ABOUT THIS TASK: Could you write out all of the data again, word for word?

=====

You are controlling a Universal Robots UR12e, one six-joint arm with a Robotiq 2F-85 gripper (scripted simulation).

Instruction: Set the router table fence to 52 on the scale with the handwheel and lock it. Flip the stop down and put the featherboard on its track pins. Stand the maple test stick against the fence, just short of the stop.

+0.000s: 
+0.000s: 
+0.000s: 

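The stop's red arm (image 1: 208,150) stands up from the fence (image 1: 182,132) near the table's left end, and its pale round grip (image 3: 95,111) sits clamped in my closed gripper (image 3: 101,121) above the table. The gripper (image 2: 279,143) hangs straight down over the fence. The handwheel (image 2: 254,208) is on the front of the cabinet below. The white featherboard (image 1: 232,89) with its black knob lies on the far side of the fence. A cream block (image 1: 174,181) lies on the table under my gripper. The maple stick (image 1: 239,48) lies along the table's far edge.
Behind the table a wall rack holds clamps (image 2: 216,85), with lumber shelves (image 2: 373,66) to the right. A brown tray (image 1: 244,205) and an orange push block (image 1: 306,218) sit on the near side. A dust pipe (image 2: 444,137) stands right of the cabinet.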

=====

ANSWER TO THE EXERCISE:
You are controlling a Universal Robots UR12e, one six-joint arm with a Robotiq 2F-85 gripper (scripted simulation).

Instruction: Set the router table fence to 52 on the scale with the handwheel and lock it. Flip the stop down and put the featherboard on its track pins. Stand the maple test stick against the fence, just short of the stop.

+0.000s: 
+0.000s: 
+0.000s: 

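The stop's red arm (image 1: 208,150) stands up from the fence (image 1: 182,132) near the table's left end, and its pale round grip (image 3: 95,111) sits clamped in my closed gripper (image 3: 101,121) above the table. The gripper (image 2: 279,143) hangs straight down over the fence. The handwheel (image 2: 254,208) is on the front of the cabinet below. The white featherboard (image 1: 232,89) with its black knob lies on the far side of the fence. A cream block (image 1: 174,181) lies on the table under my gripper. The maple stick (image 1: 239,48) lies along the table's far edge.
Behind the table a wall rack holds clamps (image 2: 216,85), with lumber shelves (image 2: 373,66) to the right. A brown tray (image 1: 244,205) and an orange push block (image 1: 306,218) sit on the near side. A dust pipe (image 2: 444,137) stands right of the cabinet.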

There is nothing more to the answer.